= Task requirements =
Extract, without alteration, each line from the start of the listing to the line bearing "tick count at".

= Data extract =
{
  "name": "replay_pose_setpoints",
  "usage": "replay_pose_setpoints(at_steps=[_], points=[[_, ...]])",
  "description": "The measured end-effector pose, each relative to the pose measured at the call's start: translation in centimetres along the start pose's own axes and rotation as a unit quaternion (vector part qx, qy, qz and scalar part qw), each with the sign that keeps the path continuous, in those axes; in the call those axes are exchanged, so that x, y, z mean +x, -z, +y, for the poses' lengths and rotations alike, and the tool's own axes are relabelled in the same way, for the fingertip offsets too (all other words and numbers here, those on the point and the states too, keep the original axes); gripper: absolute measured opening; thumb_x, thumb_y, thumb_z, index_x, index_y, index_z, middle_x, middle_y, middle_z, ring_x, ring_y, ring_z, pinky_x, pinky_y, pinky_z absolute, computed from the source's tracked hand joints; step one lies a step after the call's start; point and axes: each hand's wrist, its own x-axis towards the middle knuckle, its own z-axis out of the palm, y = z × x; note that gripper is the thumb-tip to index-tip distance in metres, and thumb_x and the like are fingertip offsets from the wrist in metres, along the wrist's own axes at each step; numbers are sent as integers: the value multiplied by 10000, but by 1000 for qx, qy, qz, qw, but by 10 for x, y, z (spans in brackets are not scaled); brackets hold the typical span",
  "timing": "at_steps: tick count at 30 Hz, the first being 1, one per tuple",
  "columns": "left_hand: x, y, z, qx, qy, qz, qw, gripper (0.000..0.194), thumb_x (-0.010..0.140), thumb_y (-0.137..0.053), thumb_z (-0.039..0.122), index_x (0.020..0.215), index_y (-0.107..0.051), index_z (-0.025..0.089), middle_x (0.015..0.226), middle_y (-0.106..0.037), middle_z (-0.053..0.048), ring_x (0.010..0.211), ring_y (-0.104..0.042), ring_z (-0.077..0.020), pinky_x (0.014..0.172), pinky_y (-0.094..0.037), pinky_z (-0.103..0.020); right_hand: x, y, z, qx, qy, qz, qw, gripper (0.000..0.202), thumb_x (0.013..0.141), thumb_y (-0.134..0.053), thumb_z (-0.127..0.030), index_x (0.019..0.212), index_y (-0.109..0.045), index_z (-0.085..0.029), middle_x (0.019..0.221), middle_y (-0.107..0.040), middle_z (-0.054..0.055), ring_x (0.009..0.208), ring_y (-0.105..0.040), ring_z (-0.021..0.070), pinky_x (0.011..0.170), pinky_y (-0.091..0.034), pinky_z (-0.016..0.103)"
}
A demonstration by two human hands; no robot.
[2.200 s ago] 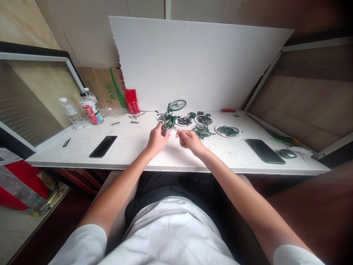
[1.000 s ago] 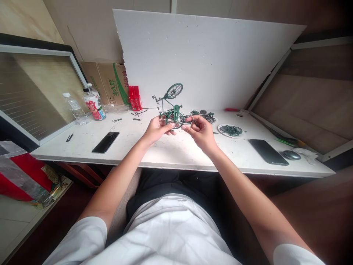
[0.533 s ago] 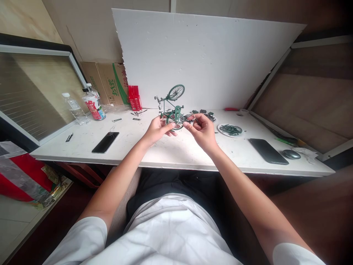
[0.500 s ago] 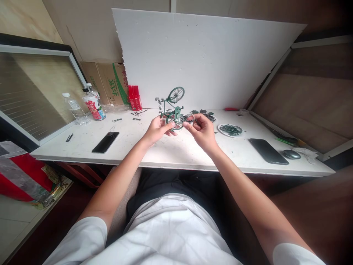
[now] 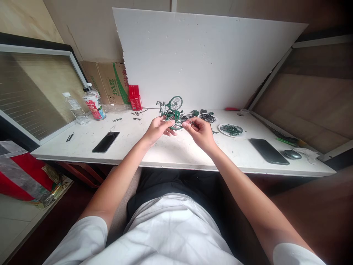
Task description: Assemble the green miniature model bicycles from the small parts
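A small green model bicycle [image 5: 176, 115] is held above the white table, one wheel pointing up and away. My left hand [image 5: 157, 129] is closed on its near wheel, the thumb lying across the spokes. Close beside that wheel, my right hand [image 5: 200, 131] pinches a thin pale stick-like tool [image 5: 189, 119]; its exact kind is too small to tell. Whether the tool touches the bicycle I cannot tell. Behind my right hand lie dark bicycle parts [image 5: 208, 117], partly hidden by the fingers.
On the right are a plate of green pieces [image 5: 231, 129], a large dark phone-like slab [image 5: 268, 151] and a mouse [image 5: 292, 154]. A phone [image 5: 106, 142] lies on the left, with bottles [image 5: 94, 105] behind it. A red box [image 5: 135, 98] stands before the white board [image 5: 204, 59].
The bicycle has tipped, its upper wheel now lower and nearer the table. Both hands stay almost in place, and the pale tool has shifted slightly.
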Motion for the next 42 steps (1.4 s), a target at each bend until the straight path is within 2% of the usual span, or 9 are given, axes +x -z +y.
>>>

= Problem solution =
{
  "name": "replay_pose_setpoints",
  "usage": "replay_pose_setpoints(at_steps=[_], points=[[_, ...]])",
  "description": "The measured end-effector pose, each relative to the pose measured at the call's start: translation in centimetres along the start pose's own axes and rotation as a unit quaternion (vector part qx, qy, qz and scalar part qw), each with the sign that keeps the path continuous, in those axes; in the call those axes are exchanged, so that x, y, z mean +x, -z, +y, for the poses' lengths and rotations alike, and the tool's own axes are relabelled in the same way, for the fingertip offsets too (all other words and numbers here, those on the point and the states too, keep the original axes); gripper: absolute measured opening; thumb_x, thumb_y, thumb_z, index_x, index_y, index_z, middle_x, middle_y, middle_z, ring_x, ring_y, ring_z, pinky_x, pinky_y, pinky_z absolute, computed from the source's tracked hand joints; step one lies a step after the call's start; point and axes: each hand's wrist, its own x-axis towards the middle knuckle, its own z-axis out of the palm, y = z × x; note that gripper is the thumb-tip to index-tip distance in metres, and thumb_x and the like are fingertip offsets from the wrist in metres, along the wrist's own axes at each step; numbers are sent as integers: the value multiplied by 10000, but by 1000 for qx, qy, qz, qw, but by 10 for x, y, z (spans in brackets are not scaled); brackets hold the typical span",
  "timing": "at_steps: tick count at 30 Hz, the first being 1, one per tuple",

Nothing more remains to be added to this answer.